What animals are best for being emotional support animals for children?
It depends on what your child needs. Dogs and cats tend to be popular choices, but even an exotic animal can provide emotional support and be a companion animal. This is in contrast to service animals, which are almost always dogs.
Energetic, playful dog breeds can be good for kids who need to be distracted from their thoughts or have their spirits lifted. Calm, gentle breeds can be helpful for children who need an animal to physically hold or stroke while they process their emotions. Above all, the animal needs to provide emotional support and be of therapeutic benefit to your child.
Do we have to adopt another animal if we already have a pet?
Since the ADA doesn’t require emotional support dogs to be individually trained to perform tasks, any animal you already own can serve as an emotional support animal. If you have a family pet, they are eligible as long as you get an ESA letter from a licensed mental health professional.
Can a pediatrician prescribe an emotional support animal?

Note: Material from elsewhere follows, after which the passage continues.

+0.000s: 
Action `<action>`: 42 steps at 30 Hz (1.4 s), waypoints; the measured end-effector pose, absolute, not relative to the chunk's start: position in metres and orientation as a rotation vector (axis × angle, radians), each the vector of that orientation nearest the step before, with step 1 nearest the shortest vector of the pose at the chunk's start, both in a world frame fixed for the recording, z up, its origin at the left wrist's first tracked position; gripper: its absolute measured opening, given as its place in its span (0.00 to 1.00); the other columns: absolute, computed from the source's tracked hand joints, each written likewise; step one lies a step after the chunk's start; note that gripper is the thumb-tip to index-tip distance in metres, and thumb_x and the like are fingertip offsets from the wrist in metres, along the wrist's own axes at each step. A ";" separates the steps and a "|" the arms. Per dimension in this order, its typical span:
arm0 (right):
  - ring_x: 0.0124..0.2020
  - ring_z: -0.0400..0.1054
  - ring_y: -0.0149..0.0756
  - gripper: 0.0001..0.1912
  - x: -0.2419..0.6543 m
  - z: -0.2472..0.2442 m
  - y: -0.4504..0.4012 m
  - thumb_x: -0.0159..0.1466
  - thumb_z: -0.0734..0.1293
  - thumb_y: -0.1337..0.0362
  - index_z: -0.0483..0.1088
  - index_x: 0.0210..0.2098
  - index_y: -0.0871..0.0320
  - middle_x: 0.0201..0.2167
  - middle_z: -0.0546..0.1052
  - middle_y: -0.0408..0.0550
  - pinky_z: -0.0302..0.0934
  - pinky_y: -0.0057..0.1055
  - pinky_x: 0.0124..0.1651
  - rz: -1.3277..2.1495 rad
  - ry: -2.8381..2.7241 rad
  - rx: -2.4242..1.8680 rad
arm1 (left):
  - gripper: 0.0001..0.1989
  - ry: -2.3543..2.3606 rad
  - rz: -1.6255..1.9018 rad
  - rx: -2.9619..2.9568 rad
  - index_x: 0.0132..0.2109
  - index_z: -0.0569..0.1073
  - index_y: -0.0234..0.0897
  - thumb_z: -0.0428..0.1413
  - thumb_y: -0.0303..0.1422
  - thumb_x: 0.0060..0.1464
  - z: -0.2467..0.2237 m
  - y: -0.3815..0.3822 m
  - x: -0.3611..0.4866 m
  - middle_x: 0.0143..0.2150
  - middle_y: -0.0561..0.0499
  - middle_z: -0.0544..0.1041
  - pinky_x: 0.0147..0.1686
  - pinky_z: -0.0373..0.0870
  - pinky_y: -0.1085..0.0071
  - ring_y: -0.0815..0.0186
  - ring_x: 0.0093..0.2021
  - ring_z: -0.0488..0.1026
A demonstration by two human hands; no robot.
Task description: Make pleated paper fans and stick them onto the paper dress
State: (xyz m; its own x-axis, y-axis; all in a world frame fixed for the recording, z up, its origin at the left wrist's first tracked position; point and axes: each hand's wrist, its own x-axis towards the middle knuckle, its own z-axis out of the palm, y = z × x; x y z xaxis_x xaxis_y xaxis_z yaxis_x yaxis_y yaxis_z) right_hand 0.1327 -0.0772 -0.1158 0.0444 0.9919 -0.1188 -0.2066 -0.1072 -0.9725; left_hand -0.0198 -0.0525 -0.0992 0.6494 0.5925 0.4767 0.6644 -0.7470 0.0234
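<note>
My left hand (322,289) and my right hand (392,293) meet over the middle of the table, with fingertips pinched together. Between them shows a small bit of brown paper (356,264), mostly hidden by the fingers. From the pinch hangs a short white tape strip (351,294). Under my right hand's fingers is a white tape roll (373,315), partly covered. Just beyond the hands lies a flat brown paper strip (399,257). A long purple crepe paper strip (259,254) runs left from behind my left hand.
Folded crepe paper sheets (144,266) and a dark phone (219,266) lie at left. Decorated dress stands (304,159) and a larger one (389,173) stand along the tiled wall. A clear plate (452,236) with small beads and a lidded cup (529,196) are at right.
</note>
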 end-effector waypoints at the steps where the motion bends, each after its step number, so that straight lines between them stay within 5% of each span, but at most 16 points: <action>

Technically, yes. But, just like an adult, the child must have a diagnosed mental health condition that they’re being treated for before they can request an emotional support animal letter.
A pediatrician is able to diagnose mental illnesses in children, but they are more likely to refer your child to a licensed mental health professional, such as a child psychiatrist, who would be more appropriate for the situation.
Do ESAs have the same federal protections as service dogs?
No. Service dogs are protected by federal legislation such as the Americans with Disabilties Act. This grants service animals access to nearly all public spaces so that they can perform tasks for their owners. Service animals must complete rigorous training to earn their status.
Unlike service dogs, the owners of emotional support animals can’t bring their animals into public spaces where pets are not allowed – unless they have the specific consent of the venue manager or proprietor.